Das Kind auf der Liste. Die Geschichte von Willy Blum und seiner Familie
Buchvorstellung mit Annette Leo, Historikerin und Publizistin
Willy Blum war 16 Jahre alt, als er in Auschwitz-Birkenau ermordet wurde. Über ihn und seine Familie wusste man bislang nichts. Am Anfang gab es nur seinen Namen auf der Transportliste nach Auschwitz. Getippt worden war die Liste in der Häftlingsschreibstube des KZ Buchenwald: zwei Seiten mit den Namen von 200 Kindern und Jugendlichen. Der letzte Name, die Nummer 200 „Zweig, St.“ ist durchgestrichen. An seine Stelle wurde „Blum, Willy“ hinzugeschrieben. Der dreijährige Stefan Jerzy Zweig überlebte durch diesen Tausch.

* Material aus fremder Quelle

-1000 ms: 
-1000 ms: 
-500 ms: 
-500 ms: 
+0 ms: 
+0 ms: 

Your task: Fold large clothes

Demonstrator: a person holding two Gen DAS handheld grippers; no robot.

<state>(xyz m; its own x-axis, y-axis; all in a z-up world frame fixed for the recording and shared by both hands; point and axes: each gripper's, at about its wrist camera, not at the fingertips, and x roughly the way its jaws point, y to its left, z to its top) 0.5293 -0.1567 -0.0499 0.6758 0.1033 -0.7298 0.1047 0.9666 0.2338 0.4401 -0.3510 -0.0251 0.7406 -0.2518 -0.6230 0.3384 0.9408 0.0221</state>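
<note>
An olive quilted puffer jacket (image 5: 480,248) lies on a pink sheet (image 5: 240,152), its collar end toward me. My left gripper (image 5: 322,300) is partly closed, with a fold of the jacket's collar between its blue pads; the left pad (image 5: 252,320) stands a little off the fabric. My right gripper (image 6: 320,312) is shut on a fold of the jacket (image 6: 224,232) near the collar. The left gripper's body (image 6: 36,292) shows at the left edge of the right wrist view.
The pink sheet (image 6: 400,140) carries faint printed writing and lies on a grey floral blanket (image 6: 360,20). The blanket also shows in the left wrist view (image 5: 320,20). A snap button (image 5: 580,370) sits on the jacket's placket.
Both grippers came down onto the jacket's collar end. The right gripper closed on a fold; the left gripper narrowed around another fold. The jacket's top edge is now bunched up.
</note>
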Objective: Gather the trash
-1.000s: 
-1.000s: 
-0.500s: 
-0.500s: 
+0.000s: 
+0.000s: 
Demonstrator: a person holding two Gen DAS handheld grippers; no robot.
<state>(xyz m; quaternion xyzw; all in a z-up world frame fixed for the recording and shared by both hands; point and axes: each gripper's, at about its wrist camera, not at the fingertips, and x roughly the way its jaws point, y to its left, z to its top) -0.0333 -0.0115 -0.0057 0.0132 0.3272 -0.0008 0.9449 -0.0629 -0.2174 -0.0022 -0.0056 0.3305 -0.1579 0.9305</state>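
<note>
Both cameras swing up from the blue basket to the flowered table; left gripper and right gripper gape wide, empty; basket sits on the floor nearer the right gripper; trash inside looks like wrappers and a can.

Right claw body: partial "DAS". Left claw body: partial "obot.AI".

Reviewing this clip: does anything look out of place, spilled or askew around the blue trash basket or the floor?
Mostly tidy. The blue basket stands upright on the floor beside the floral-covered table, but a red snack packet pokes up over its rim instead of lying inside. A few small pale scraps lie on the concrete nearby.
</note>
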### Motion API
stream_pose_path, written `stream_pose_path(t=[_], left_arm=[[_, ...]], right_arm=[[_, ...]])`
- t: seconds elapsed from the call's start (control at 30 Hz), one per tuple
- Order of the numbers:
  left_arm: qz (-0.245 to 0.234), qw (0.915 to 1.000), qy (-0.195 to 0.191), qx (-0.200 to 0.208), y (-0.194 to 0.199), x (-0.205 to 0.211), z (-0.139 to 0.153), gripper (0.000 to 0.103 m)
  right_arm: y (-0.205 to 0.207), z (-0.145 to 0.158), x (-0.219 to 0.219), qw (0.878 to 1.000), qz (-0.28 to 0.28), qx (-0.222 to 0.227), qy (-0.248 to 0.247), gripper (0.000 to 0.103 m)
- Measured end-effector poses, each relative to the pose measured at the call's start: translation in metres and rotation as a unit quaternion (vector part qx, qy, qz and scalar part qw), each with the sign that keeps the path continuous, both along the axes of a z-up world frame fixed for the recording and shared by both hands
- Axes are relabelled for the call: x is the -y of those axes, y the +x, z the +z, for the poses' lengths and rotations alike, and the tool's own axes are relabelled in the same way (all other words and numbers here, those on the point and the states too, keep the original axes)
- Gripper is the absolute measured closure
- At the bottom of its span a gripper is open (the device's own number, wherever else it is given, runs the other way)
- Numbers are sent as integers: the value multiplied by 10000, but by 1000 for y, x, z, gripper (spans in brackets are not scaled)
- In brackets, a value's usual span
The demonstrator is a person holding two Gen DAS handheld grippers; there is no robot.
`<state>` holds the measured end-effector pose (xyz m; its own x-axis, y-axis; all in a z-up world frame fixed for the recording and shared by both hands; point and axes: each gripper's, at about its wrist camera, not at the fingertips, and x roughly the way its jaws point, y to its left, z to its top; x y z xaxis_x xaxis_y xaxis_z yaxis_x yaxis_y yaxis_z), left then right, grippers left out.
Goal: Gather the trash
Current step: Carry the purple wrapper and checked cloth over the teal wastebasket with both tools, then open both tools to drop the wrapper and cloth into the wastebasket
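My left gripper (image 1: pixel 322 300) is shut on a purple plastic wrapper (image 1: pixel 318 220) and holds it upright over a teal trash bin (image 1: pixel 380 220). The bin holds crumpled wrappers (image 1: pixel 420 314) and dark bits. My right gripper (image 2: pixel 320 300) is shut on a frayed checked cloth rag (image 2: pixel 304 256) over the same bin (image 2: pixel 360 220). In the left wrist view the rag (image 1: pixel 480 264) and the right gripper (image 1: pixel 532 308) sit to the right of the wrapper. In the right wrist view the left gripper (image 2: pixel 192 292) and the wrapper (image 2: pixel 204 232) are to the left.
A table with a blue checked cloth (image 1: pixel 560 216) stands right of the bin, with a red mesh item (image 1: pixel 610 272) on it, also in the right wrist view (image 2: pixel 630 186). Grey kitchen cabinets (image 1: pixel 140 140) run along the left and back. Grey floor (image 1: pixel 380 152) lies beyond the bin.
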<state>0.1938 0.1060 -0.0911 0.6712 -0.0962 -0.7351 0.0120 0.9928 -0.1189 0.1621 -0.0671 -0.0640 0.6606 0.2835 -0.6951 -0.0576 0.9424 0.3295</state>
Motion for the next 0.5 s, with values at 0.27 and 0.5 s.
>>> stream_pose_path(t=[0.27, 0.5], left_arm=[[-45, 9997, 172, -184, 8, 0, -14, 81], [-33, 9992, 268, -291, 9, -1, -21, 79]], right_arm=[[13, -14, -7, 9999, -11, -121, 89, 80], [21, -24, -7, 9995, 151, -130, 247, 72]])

Seine Geschichte bildete später die Vorlage für den Erfolgsroman von Bruno Apitz Nackt unter Wölfen, der seine Rettung zu einem Symbol in der Geschichtserzählung über den kommunistischen Widerstand machte.
Als die Transportliste mit den ausgetauschten Namen in den 1990er Jahren bekannt wurde, stieß sie kontroverse Debatten über das „Buchenwaldkind“ an. Ein inzwischen aufgetauchtes Dokument löst die direkte Beziehung zwischen der Rettung von Stefan Jerzy Zweig und dem Tod von Willy Blum wieder auf: Willy Blum hatte sich freiwillig, sofern man ein solches Wort in diesem Zusammenhang überhaupt verwenden kann, für den Transport nach Auschwitz gemeldet, weil er seinen kleinen Bruder Rudolf nicht allein lassen wollte. Dies nimmt den Geschehnissen nichts von ihrer Tragik, aber sie holt Willy Blums Geschichte aus dem Schatten der Debatten um das „Buchenwaldkind“ und verschafft ihr einen eigenen Raum.
Eine versunkene Welt der Wandermarionettentheater
Willy Blum wurde 1928 als das siebte Kind von Aloys und Toni Blum in Rübeland im Harz geboren. Er wuchs auf in einer Sinti-Familie, die mit einer Marionettenbühne durch das Land zog und in Gasthöfen und Gemeindesälen der Dörfer und Kleinstädte ihre Vorstellungen präsentierte. Annette Leo hat sich auf die Suche gemacht und die Geschichte der Familie Blum und zugleich auch die Geschichte des Verschweigens einer Opfergruppe in der Nachkriegszeit erforscht: die der Sinti und Roma. Die Geschichte handelt von einer mittlerweile versunkenen Welt der Wandermarionettentheater, sie handelt von Diskriminierung und Ausgrenzung, mit denen die Angehörigen der Minderheit seit Jahrhunderten gewohnt waren umzugehen – bis schließlich der mörderische Rassismus der Nationalsozialisten ihre Existenz aufs äußerste bedrohte.